## Exercise
Your job is to print the listing exactly.

## Data segment
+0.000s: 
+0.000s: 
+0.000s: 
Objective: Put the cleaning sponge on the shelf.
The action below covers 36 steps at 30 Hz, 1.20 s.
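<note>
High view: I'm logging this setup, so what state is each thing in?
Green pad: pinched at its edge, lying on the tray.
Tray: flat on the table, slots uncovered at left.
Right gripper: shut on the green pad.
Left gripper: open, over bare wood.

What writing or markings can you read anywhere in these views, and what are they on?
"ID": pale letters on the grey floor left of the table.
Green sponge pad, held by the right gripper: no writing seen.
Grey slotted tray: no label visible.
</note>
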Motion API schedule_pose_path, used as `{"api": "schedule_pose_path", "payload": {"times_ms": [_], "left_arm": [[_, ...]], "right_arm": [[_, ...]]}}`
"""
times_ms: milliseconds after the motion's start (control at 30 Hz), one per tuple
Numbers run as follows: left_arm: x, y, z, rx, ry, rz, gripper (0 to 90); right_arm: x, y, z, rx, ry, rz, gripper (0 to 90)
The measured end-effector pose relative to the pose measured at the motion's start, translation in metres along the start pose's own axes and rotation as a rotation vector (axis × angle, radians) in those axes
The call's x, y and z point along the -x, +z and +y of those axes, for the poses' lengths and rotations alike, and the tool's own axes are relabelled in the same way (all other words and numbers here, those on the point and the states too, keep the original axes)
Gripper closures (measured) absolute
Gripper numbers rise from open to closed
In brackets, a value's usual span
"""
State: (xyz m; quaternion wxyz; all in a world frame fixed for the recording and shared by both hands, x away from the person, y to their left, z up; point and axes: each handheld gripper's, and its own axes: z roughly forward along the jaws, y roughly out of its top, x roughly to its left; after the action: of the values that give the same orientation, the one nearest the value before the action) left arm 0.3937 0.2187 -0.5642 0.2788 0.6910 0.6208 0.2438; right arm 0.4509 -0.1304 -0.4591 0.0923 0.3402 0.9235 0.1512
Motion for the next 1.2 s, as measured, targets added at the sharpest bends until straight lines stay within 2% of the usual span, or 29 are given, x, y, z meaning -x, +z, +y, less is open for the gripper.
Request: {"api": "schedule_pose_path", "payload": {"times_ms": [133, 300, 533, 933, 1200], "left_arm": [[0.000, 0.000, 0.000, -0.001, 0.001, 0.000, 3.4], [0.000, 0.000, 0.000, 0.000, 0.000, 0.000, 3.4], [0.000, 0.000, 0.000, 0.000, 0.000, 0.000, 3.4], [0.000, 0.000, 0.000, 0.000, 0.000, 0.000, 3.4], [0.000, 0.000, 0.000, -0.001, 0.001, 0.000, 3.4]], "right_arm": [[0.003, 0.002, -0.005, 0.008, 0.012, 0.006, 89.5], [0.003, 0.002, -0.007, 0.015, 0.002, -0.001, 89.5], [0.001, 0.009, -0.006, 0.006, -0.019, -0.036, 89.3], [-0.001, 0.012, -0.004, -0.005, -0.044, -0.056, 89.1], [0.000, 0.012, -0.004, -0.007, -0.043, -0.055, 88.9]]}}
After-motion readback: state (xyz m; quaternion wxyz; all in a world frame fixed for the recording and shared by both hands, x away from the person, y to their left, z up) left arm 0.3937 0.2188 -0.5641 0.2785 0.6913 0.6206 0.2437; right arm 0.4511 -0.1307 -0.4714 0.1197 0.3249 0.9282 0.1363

## Answer box
+0.000s: 
+0.000s: 
+0.000s: 
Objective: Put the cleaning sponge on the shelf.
The action below covers 36 steps at 30 Hz, 1.20 s.
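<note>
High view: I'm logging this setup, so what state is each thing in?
Green pad: pinched at its edge, lying on the tray.
Tray: flat on the table, slots uncovered at left.
Right gripper: shut on the green pad.
Left gripper: open, over bare wood.

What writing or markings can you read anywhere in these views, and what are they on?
"ID": pale letters on the grey floor left of the table.
Green sponge pad, held by the right gripper: no writing seen.
Grey slotted tray: no label visible.
</note>
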Motion API schedule_pose_path, used as `{"api": "schedule_pose_path", "payload": {"times_ms": [_], "left_arm": [[_, ...]], "right_arm": [[_, ...]]}}`
"""
times_ms: milliseconds after the motion's start (control at 30 Hz), one per tuple
Numbers run as follows: left_arm: x, y, z, rx, ry, rz, gripper (0 to 90); right_arm: x, y, z, rx, ry, rz, gripper (0 to 90)
The measured end-effector pose relative to the pose measured at the motion's start, translation in metres along the start pose's own axes and rotation as a rotation vector (axis × angle, radians) in those axes
The call's x, y and z point along the -x, +z and +y of those axes, for the poses' lengths and rotations alike, and the tool's own axes are relabelled in the same way (all other words and numbers here, those on the point and the states too, keep the original axes)
Gripper closures (measured) absolute
Gripper numbers rise from open to closed
In brackets, a value's usual span
"""
State: (xyz m; quaternion wxyz; all in a world frame fixed for the recording and shared by both hands, x away from the person, y to their left, z up; point and axes: each handheld gripper's, and its own axes: z roughly forward along the jaws, y roughly out of its top, x roughly to its left; after the action: of the values that give the same orientation, the one nearest the value before the action) left arm 0.3937 0.2187 -0.5642 0.2788 0.6910 0.6208 0.2438; right arm 0.4509 -0.1304 -0.4591 0.0923 0.3402 0.9235 0.1512
Motion for the next 1.2 s, as measured, targets added at the sharpest bends until straight lines stay within 2% of the usual span, or 29 are given, x, y, z meaning -x, +z, +y, less is open for the gripper.
Request: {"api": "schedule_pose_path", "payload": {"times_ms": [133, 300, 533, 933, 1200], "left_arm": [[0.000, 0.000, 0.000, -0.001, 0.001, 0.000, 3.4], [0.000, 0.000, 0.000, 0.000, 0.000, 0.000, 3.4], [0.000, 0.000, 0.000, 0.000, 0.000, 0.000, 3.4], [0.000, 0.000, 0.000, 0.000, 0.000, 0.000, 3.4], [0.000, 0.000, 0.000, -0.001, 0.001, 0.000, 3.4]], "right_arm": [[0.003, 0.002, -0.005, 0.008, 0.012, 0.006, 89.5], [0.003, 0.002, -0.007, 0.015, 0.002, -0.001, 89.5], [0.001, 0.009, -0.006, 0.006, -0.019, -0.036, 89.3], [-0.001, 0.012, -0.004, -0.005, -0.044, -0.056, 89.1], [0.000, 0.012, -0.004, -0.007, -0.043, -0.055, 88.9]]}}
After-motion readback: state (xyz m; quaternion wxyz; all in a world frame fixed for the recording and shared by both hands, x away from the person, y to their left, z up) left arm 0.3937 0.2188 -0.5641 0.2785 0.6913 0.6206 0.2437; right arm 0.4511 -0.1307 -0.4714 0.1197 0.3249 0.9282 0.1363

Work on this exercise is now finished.